Nutrient deficiency is what I'm aiming for, which won't help any of the plants. Swords honestly may not do well at all. The pennywort is going nuts though.


----------



## Nordic (Nov 11, 2003)

I live next to a tannic stream, the trees lining the water absorb lots of excess nutrients, so do brambles and fast growing reeds.
But up in the mountain where the water comes from is just granite and rocks.

If I were you, I'd start collecting rain water. it is possibly the closest thing.


----------



## doinkmobb (May 12, 2010)

My tap water is extremely soft, 20ppm on the TDS meter. Rain water would be better still, but probably not worth the trouble of collecting it. 

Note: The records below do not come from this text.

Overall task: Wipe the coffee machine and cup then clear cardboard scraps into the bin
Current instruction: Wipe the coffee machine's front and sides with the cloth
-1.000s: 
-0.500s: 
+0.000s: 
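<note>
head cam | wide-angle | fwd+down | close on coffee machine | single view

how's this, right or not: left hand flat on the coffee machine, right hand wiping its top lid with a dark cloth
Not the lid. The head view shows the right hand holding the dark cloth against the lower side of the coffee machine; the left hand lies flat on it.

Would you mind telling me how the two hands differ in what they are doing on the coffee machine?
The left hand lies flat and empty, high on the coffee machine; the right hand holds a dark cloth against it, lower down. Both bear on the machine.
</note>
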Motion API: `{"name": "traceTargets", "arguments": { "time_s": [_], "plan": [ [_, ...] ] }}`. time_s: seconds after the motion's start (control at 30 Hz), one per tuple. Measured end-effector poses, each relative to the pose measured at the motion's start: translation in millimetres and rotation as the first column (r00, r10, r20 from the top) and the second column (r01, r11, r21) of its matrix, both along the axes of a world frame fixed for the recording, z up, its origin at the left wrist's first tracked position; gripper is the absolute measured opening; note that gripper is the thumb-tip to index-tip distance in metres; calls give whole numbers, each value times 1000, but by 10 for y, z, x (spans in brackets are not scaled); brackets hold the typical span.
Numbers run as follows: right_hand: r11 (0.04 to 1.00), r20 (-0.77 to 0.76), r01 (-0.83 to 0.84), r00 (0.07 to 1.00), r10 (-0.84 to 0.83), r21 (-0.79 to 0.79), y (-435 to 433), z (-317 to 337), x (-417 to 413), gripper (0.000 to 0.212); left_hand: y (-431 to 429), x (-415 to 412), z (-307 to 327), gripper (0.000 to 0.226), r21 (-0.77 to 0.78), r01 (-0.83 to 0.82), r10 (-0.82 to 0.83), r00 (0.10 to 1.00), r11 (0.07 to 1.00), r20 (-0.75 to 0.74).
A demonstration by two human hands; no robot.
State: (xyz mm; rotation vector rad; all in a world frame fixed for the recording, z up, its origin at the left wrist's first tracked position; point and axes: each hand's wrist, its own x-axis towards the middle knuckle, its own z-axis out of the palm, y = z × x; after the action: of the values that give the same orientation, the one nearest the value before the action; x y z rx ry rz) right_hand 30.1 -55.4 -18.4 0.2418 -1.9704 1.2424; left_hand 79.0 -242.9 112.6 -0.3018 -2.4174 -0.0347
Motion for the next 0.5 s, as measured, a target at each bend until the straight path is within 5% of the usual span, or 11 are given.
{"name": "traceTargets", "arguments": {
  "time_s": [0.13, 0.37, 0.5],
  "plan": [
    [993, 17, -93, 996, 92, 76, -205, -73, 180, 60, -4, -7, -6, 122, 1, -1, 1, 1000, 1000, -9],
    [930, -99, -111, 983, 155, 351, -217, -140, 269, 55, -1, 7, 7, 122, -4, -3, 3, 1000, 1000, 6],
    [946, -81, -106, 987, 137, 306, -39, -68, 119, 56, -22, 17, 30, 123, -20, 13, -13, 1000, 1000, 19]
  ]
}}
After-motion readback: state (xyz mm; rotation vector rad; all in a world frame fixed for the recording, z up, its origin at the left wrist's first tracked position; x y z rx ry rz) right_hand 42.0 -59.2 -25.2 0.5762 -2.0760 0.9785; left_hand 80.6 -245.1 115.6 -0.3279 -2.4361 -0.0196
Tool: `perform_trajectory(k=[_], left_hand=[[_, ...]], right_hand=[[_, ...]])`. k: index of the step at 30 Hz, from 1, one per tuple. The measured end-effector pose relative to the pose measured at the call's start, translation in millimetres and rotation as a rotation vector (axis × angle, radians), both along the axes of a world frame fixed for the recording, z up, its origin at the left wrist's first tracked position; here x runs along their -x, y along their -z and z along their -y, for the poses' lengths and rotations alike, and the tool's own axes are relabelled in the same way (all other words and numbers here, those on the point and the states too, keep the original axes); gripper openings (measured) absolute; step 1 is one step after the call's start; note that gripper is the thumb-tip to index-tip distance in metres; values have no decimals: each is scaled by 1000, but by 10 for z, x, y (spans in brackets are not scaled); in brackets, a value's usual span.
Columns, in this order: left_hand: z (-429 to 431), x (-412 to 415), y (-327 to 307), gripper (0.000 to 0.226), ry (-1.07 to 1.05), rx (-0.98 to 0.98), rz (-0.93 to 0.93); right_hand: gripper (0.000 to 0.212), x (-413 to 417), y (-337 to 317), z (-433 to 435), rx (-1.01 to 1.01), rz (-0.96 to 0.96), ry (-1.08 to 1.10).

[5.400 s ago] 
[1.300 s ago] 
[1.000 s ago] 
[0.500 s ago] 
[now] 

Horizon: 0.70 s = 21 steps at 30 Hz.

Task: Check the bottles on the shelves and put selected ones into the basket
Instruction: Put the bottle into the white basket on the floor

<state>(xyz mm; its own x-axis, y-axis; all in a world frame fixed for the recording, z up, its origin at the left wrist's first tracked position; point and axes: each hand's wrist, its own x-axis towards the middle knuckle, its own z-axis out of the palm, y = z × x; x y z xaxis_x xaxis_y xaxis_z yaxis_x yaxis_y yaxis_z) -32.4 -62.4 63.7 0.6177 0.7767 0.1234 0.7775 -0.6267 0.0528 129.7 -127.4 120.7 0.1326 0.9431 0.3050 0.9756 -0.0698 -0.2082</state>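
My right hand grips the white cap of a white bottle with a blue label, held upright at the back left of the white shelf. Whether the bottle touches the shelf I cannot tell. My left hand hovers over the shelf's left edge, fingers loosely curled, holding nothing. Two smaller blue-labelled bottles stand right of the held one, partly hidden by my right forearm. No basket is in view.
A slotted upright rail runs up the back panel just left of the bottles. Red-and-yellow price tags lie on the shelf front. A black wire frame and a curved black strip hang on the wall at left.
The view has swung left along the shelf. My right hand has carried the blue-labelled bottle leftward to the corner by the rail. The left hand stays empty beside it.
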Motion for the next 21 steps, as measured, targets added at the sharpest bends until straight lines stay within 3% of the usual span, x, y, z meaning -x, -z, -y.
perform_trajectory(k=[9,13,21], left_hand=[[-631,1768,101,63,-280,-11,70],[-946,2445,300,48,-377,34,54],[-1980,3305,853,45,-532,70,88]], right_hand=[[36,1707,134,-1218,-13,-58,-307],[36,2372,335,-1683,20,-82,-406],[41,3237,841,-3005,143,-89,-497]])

My fish seemed extra active after the last water change, I wonder if I'm getting the water into some magical softness and/or pH range they like.


----------



## Nordic (Nov 11, 2003)

I have found even with our hardish water I could get neon tetras to spawn within a day or so by adding river sand to the tank... the eggs would just always mold over. Never raised enough to make it worth the effort.


----------



## longgonedaddy (Dec 9, 2012)

Looking great!


----------



## doinkmobb (May 12, 2010)

I'm looking to pick up either 8 Dicrossus filamentosus or 8 Dicrossus maculatus possibly next week. The D. filamentosus are wild caught, so I wanted to check my water parameters to make sure they were ideal. My inexpensive pH meter (which I calibrated with the enclosed solution packets and distilled water) said 6.95. Hey, the pH is finally creeping into the acidic range...finally. Let me double check that with my API testing kit...it comes out to be 6.4. I have my wife triple check it, yup, 6.4. 

I'm inclined to believe the API test over the crappy pH meter, because with the low TDS and high amount of tannins in the water, a range somewhere in the mid 6s just makes more sense. 

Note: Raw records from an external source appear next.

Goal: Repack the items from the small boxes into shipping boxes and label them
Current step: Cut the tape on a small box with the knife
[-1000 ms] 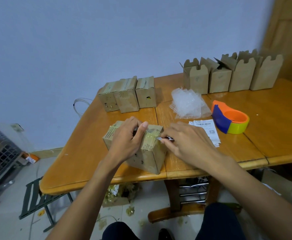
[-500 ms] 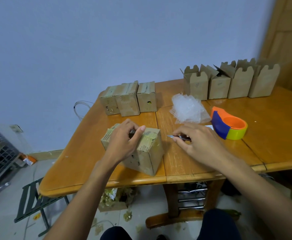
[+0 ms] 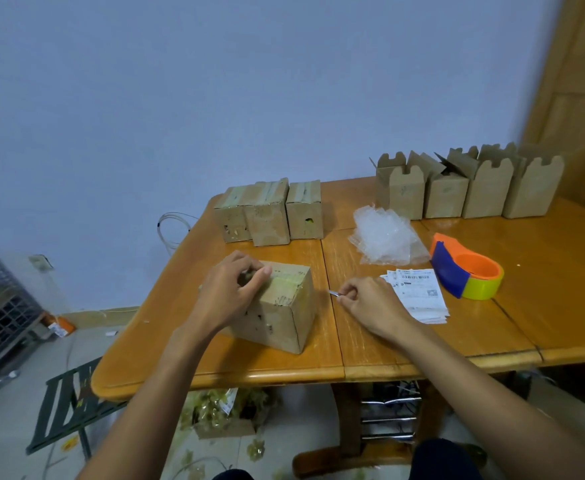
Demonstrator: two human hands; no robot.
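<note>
One taped box (image 3: 284, 313) sat near the table's (image 3: 214, 368) front edge with a corner turned toward the person. Its long axis seemed to run back and left, though the left hand (image 3: 227, 294) hid much of it, curled fingers gripping the top. Just right of the box and clear of it, the right hand (image 3: 374, 306) pinched a thin blade (image 3: 332, 292), tip aimed at the box's taped upper edge. That hand looked placed to cut. Labels (image 3: 422, 299) lay farther right.
</note>
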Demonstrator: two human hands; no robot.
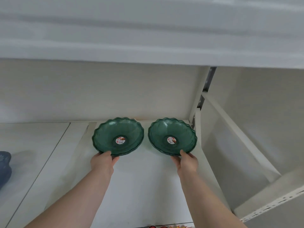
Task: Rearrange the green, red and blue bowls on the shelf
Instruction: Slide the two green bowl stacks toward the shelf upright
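Note:
Two stacks of translucent green bowls with scalloped rims sit side by side at the back of the white shelf (134, 178). My left hand (103, 160) grips the near rim of the left green stack (113, 130), thumb over the edge. My right hand (187, 160) grips the near rim of the right green stack (174, 129) the same way. Each top bowl has a round sticker in its centre. A blue bowl stack (5, 167) shows partly at the far left edge. No red bowl is in view.
A white shelf board overhead spans the top of the view. A vertical divider (195, 102) stands just right of the right stack, with another shelf bay beyond it. A perforated metal rail (271, 204) runs along the lower right. Red and yellow label bits show at the bottom edge.

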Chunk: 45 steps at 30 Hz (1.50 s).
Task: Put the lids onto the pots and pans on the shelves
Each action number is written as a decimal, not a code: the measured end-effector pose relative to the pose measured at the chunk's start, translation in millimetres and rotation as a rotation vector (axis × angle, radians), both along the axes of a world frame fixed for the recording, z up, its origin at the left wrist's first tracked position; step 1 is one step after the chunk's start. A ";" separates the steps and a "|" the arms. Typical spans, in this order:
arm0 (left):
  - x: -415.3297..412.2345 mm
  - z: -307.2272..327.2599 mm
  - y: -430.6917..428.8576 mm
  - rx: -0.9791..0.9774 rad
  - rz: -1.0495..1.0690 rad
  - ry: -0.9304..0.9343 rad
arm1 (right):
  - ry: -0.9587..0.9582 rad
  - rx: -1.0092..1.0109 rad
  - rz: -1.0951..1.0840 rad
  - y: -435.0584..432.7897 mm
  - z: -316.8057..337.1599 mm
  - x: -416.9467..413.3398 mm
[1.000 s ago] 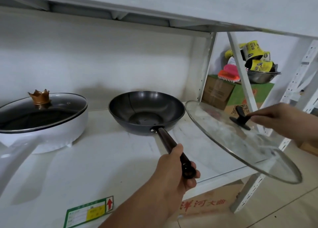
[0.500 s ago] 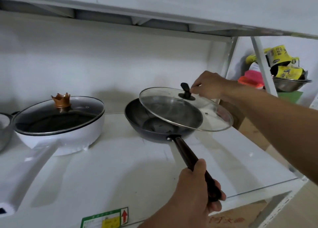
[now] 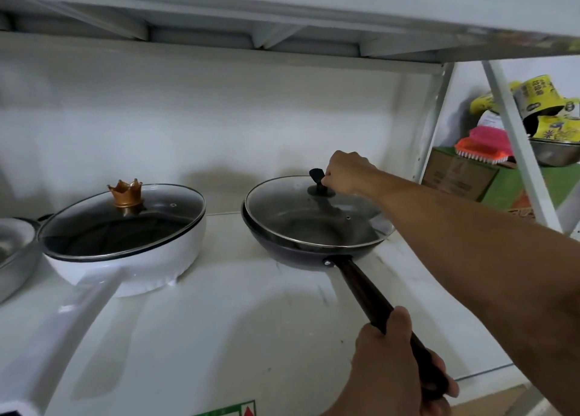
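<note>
Resting on a white shelf (image 3: pixel 219 321), a dark wok (image 3: pixel 292 252) carries a glass lid (image 3: pixel 314 217) whose rim meets the wok's edge on the near and left sides; at the right the lid overhangs slightly, and the forearm crossing there hides whether it is fully seated. The right hand (image 3: pixel 345 173) pinches the lid's black knob (image 3: pixel 318 180) between fingertips, the knob's right side covered by the fingers. The left hand (image 3: pixel 392 368) is wrapped around the far end of the wok's dark wooden handle (image 3: pixel 361 290), whose tip disappears inside the fist; the wrist is cut off by the lower frame edge.

To the left stands a white pan (image 3: pixel 131 258), already covered by a glass lid with a gold crown-shaped knob (image 3: pixel 125 192); its long white handle runs toward the lower left corner and out of view. At the far left edge, a grey metal vessel (image 3: pixel 15 252) shows only in part, its kind unclear.

Beyond the shelf upright at right, cardboard boxes (image 3: pixel 455 173), a pink and orange brush (image 3: pixel 483 142), a steel bowl (image 3: pixel 555 155) and yellow printed cups (image 3: pixel 539 92) are partly screened by a diagonal brace; the cup lettering is unreadable. A green-bordered label (image 3: pixel 232 411) on the front edge is truncated.
</note>
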<state>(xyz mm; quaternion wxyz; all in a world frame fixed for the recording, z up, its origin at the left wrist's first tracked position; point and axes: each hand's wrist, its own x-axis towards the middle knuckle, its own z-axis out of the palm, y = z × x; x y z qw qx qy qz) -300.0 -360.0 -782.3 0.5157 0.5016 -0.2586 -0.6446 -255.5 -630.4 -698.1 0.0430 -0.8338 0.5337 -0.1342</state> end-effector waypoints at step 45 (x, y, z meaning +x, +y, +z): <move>25.1 -19.2 27.3 0.099 -0.023 0.168 | -0.477 -0.336 -0.033 164.0 -8.1 -174.4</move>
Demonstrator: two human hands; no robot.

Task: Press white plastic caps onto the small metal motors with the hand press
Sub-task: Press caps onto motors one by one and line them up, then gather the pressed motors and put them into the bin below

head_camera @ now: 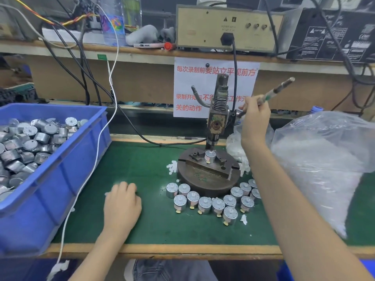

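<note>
The hand press [218,110] stands on a round dark base [209,179] on the green mat. One small metal motor [210,157] sits in the fixture under the ram, with a white cap on its shaft. My right hand [254,118] grips the press lever [278,90], which slants up to the right. My left hand [121,201] rests on the mat left of the press, fingers curled over small white caps. Several capped motors [205,204] stand in an arc in front of the base. Loose white caps [172,167] lie by the base's left side.
A blue bin [60,179] full of bare motors fills the left side. A clear plastic bag [324,155] of white caps lies at the right. A white cable [97,151] crosses the bin's edge. A shelf with electrical boxes [225,29] runs behind.
</note>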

I tested the GH/KH as well:
GH - 2
KH - 1 

Everything looks good, the pH is finally where I think it should be.


----------



## sfshrimp (May 24, 2016)

*lipton*

What about lipton tea? Would that work or would it kill everything?



Nordic said:


> I use Rooibos tea bags when I want to add tannins, it is also antibiotic.


----------



## Nordic (Nov 11, 2003)

No, Rooibos is a South African tea, it is very much different to the earl greys of the world, and contains no caffeine.
You will find it in many health products due to its medicinal uses. You might find it at a health shop. just make sure it is plain organic rooibos (red bush).


----------



## doinkmobb (May 12, 2010)

Rooibos is naturally caffeine free, which is what makes it safe or maybe _safer, _than caffeinated regular Lipton tea. If you want to make your water dark and acidic, you can always grab some organic peat moss without any added fertilizers and boil some up, then filter out the solids. Instant blackwater extract.


----------



## number1sixerfan (Nov 10, 2006)

This is awesome... where are you getting the leaves??


----------



## doinkmobb (May 12, 2010)

number1sixerfan said:


> This is awesome... where are you getting the leaves??


Thanks. There's a bunch of Magnolia trees (_Magnolia grandiflora_) around my apartment. I found some huge leaves the other day, about 14" long I'd say. I just rinse them off in cold water, rub off the dirt and grime and chuck them in the tank. They take 2-4 days to sink and then they last for months and months. The cories are quick to investigate any new leaves that make it to the bottom.

I decided on 8 D. filamentosus from The Wet Spot in Portland. They'll get to me on Wed.


----------



## Nordic (Nov 11, 2003)

I have peat moss, but the tea bags are more predictable. Also it allows incremental and repeatable dosage
On the 50L tanks I use 2 bags, and it is easy to do 50% water change and just add another bag to get back to previous levels.
It acts pretty fast too, and is the best tasting tea in the world.


----------



## longgonedaddy (Dec 9, 2012)

Nordic said:


> It acts pretty fast too, and is the best tasting tea in the world.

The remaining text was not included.